The Cupertino company that reinvented the personal computer, transformed the music business and created the world's most popular tablet computer ended Google's four-year reign as the top company in Millward Brown Optimor's BrandZ survey. Louis Vuitton was named the world's most valuable luxury brand for the sixth consecutive year, and online retailer Amazon knocked off Walmart in the retail category as Web clicks beat store bricks for the first time in the study's history. The full top ten list appears in the chart to the right.
In the gallery below, we take a closer look at the fastest growing brands in the world.
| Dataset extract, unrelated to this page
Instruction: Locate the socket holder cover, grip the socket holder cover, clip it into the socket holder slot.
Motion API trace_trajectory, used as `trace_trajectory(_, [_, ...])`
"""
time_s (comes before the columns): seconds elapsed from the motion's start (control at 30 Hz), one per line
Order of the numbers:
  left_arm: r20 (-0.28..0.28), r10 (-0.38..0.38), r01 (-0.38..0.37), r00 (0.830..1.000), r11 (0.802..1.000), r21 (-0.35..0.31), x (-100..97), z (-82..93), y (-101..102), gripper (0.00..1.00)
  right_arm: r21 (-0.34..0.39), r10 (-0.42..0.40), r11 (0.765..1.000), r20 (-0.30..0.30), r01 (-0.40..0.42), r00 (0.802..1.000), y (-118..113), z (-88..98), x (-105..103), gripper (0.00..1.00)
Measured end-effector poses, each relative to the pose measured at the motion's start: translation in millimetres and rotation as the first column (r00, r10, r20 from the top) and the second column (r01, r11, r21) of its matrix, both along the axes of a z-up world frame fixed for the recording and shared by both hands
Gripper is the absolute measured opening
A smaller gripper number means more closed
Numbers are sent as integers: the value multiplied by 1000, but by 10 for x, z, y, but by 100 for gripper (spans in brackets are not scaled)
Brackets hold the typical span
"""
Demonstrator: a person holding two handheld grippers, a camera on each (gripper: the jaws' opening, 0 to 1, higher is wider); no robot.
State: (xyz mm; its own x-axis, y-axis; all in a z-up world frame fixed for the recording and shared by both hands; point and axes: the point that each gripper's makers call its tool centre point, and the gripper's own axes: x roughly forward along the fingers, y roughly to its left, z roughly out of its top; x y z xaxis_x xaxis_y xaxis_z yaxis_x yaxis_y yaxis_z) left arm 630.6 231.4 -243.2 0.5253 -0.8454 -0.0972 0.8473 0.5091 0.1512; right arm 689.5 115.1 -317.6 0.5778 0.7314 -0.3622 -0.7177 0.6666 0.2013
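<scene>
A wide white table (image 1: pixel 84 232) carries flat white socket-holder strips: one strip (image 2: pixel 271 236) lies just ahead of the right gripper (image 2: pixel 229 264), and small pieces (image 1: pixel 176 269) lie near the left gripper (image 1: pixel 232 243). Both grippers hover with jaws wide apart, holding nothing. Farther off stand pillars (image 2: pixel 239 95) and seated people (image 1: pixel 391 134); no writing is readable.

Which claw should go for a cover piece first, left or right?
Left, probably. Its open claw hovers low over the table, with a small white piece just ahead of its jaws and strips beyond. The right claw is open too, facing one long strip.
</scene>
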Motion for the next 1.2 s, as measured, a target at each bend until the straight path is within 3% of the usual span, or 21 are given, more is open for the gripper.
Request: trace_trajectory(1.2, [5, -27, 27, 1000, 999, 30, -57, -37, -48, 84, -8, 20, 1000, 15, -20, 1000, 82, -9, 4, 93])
Led by Facebook and Baidu ("China's google") these are the brands projected to define the next generation in business, in tech, banking, fashion and even pizza.
Executive vice president Nigel Hollis spoke with me about how Millward Brown measured brand values and why brands make such a difference now, at a time of economic weakness in the developed world.
DEREK THOMPSON: What's the most important takeaway from this report?
NIGEL HOLLIS: The rise of technology and telecommunications is pretty amazing. We started with two or three tech brands in the top ten in 2006. Now they're four out of the top five. It points out how central telecom infrastructure has become to people's lives. Millions of people around the world are going straight to the mobile web because they couldn't afford a computer. It's mobile banking in Africa, it's farmers checking on the price of crops in local markets to sell at the right time. It's global.
Why would you want to measure the value of a brand?
Our fundamental assumption is that a high proportion of a company's earnings is due to intangibles. One of the biggest intangibles is your brand. For the top 100 companies, about 30 percent of their total value is bound up in this thing called brand.
How do you measure the portion of company earnings that come from its brand?
To measure brand value, we first look at earnings data. Then we separate the earnings we can attribute to the tangible things -- corporate networks, spending patterns, supply chains, factories -- from intangible things. Take Pampers, for example. Not everybody who buys Pampers does so because they believe in the brand. Many do it for convenience.
Next we turn to international survey data. Each year we survey about 200,000 people in the major countries that account for 85% of the world's GDP. To identify people who are brand loyal, we separate out those are who driven by price and location, so that we're focusing on the proportion of people buying the brand above and beyond convenience. That gives us Brand Contribution. We use that to determine what portion of a company's total earnings are driven by their brand. [See chart below]
Finally, we want to know if the brand will continue to be strong. So we measure the loyalty of your consumers, and where earnings are headed. If you have huge potential in China and India, you're poised for growth. That gives us Brand Momentum.
For what companies do we see this idea of brand matter the most?
For some companies, branding is everything. Coca Cola has massive brand distribution around the world and it's poised for strong growth in the BRICs (short hand for Brazil, Russia, India, and China, the vanguard of emerging markets). But without a brand, it's just this brown fizzy liquid.
A strong brand also reduces business risk, since it's more likely to ride out a negative PR story or a recession. Last year Toyota fell because of recalls. This year it recovered faster than expected because it has very strong brand loyalty.
One of the surprises to me from this report was Baidu, the Chinese search engine, which had the highest possible score in Brand Contribution and was the world's fastest growing brand value after Facebook. Why?
Baidu is the Google of China, and they have done a great job of tailoring their search engine to the Chinese environment. For example, one of the things that Baidu is used for is downloading music. That's not something Google can do legally. But in China, it's fair game. There's massive growth potential for Baidu within that market as more people get Internet access. There is a very small likelihood that a company knocks Baidu off its perch. The real question is whether it tries to move into other markets.
What ended Google's four-year run as the world's most valuable brand?
Basically Google is in a horse race and a faster horse just blew past it. Apple has just had a phenomenonal performance with the iPad and other devices. But Google understands they have to get into new areas like Chrome and Android for phones.
Is a brand more important for some types of companies than others?
Absolutely. Coca Cola is at one part of the spectrum where brand is everything, and GE is at the other end, where products are sold based on technological specifications and bids. Brand contributes about 20% to GE's total earnings, whereas Coca Cola is nearer to 80%.